If in Bihar, the party led by the likes of Ram Vilas Paswan may go in for a tie-up with the Samata Party, a BJP ally, to keep Laloo Prasad Yadav out, in Orissa a majority in the JD want an alliance with the Biju Janata Dal. And in Karnataka, the only state where the party is in power, the leadership is fighting to prevent a major faction led by Chief Minister J H Patel from teaming up with the Lok Shakti-BJP alliance.
In what looks like a last-ditch effort to keep the party unity intact, JD chief Sharad Yadav will play the referee in a meeting between rivals Patel and former prime minister H D Deve Gowda and other top leaders in Bangalore on Tuesday. Being held at the initiative of Deputy Chief Minister Siddaramaiah, aGowda man, the meeting hopes to paper over the differences between Patel and Gowda.
The former prime minister desperately wants the party to remain in one piece, if not for anything but to deny arch-enemy Ramakrishna Hegde of the Lok Shakti the advantage. Hegde and Patel have had meetings recently to discuss a tie-up between their two parties, and the Samata Party.
Though Patel still does not feel comfortable to be in the company of the BJP, many of his supporters are indicating that this option is inevitable if the JD has to rid itself from Gowda’s suffocating clutches. Gowda in fact is keen on an alliance with the Congress in the hope of facilitating his re-entry to the Lok Sabha and his son’s to the Assembly.
In Bihar the state unit has been adopting an independent line in opposing Laloo’s RJD for quite some time now and an alliance with the Samata-BJP combine seems to be on the cards.
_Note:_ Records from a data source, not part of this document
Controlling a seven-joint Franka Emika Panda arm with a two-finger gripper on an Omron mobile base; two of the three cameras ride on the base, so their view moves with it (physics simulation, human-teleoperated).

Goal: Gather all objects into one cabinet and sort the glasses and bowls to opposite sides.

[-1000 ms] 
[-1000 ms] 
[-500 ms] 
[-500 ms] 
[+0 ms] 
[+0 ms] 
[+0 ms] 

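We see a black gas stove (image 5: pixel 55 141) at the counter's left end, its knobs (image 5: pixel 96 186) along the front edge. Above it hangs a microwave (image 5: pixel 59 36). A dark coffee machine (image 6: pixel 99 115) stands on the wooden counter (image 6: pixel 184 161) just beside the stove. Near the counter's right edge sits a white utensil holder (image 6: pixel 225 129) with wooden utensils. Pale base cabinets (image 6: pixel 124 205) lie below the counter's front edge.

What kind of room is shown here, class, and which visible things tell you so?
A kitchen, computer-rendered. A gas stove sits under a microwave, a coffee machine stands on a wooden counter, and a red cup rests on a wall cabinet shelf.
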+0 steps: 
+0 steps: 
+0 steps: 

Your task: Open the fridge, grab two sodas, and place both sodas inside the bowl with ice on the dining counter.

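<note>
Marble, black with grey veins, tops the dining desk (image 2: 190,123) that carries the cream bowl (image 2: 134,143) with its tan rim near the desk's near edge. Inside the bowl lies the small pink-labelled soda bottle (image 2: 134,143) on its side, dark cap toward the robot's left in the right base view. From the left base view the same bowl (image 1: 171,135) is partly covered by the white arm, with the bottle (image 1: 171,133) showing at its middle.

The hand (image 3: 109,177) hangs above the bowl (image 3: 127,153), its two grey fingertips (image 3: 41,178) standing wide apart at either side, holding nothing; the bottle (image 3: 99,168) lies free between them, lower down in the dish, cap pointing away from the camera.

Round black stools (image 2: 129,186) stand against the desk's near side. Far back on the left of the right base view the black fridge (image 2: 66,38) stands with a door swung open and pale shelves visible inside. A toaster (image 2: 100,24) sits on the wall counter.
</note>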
Though Sharad Yadav would want Patel not to go the Lok Shakti-BJP way in Karnataka, he himself is not against theBihar unit giving up its resistance to the so-called communal forces in his home state.
Significant progress seems to have been made towards this end with Samata Party leader Nitish Kumar responding positively to Paswan’s overtures. Paswan told The Indian Express today that while nothing had been decided yet, the “JD welcomes help from any quarter in its fight against Laloo.”
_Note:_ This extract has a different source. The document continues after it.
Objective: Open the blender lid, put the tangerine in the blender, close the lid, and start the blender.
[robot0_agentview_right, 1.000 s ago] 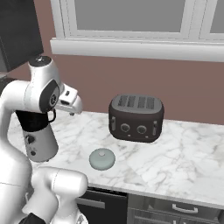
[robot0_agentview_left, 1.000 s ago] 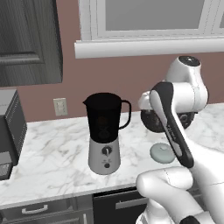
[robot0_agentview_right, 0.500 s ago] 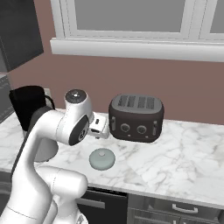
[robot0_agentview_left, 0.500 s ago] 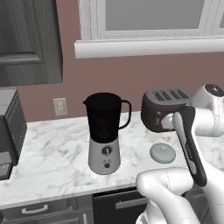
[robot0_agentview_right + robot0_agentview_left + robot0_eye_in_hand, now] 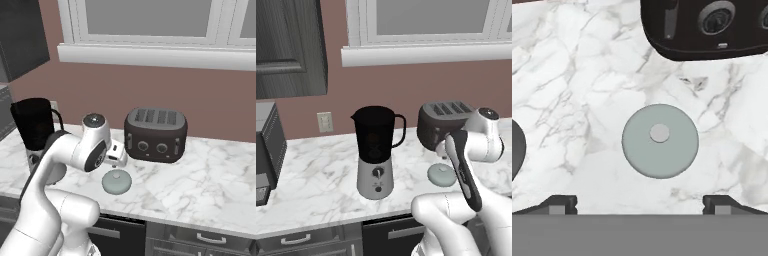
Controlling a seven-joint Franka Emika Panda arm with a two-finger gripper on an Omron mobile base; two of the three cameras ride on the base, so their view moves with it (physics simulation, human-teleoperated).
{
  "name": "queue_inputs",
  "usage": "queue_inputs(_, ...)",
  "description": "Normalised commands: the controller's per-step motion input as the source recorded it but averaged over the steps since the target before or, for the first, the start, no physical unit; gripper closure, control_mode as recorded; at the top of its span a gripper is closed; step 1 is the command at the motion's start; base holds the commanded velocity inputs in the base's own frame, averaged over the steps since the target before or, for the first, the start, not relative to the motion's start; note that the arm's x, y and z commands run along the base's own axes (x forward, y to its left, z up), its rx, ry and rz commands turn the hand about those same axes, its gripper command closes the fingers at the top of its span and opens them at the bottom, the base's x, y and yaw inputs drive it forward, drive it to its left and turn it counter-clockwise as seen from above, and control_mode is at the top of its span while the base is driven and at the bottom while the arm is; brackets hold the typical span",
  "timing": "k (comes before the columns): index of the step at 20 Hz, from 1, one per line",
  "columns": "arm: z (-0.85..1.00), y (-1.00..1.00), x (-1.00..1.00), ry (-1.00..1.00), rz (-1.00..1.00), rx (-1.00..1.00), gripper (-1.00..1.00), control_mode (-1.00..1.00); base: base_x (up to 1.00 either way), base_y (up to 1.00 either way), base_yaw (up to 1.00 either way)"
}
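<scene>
Claw state: the claw [image 5: 640,205] is standing wide, its two tips showing far apart at the bottom of the hand view, and it is holding nothing.
Claw position: it is hanging above the lid [image 5: 660,140], looking down on it; no contact is showing.
Lid position: the lid [image 5: 116,180] is lying on the tabletop [image 5: 200,185], just in front of the toaster [image 5: 155,134] and well to the right of the blender [image 5: 376,150].
Lid orientation: it is resting dome side up, with the knob pointing straight up. Being round, it has no long axis in plan; its one axis is running vertically through the knob.
Blender position: the blender is standing upright on the tabletop, left of the toaster, jar mouth uncovered, spout to the left and loop handle to the right in the left base view.
Tangerine: an orange tint is glimmering faintly inside the dark jar; it is too dim to confirm as the fruit.
Task stage (judgement): the lid is already off, so closing is likely the step in hand.
Risk 1: the low dome is offering little to grip; tips closing off centre may be sliding past the knob and skidding the lid across the marble.
Risk 2: the toaster is sitting just behind the lid, so a descent drifting that way may be bumping it.
Risk 3: a tilted lid may be seating crookedly on the jar rim.
</scene>
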Motion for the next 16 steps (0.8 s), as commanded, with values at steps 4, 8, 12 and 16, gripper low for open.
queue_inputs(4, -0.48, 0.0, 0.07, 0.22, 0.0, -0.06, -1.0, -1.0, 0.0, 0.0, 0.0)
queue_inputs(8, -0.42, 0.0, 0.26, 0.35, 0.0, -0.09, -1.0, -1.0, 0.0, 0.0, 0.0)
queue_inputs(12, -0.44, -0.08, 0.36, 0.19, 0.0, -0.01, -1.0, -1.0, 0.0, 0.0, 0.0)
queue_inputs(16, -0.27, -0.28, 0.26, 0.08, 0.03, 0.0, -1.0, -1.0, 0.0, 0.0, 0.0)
In Orissa, things are reaching a decisive phase with a major section of the JD seeking Sharad Yadav’s permission to the state unit to finalise its own alliances. The Union Coal Minister and Biju Janata Dal leader is moving closely with the JD leaders to strike an electoral understanding, if not a merger, with the JD.
Both the JD and the BJD say that forging a common front against the Congress will pay them rich dividends.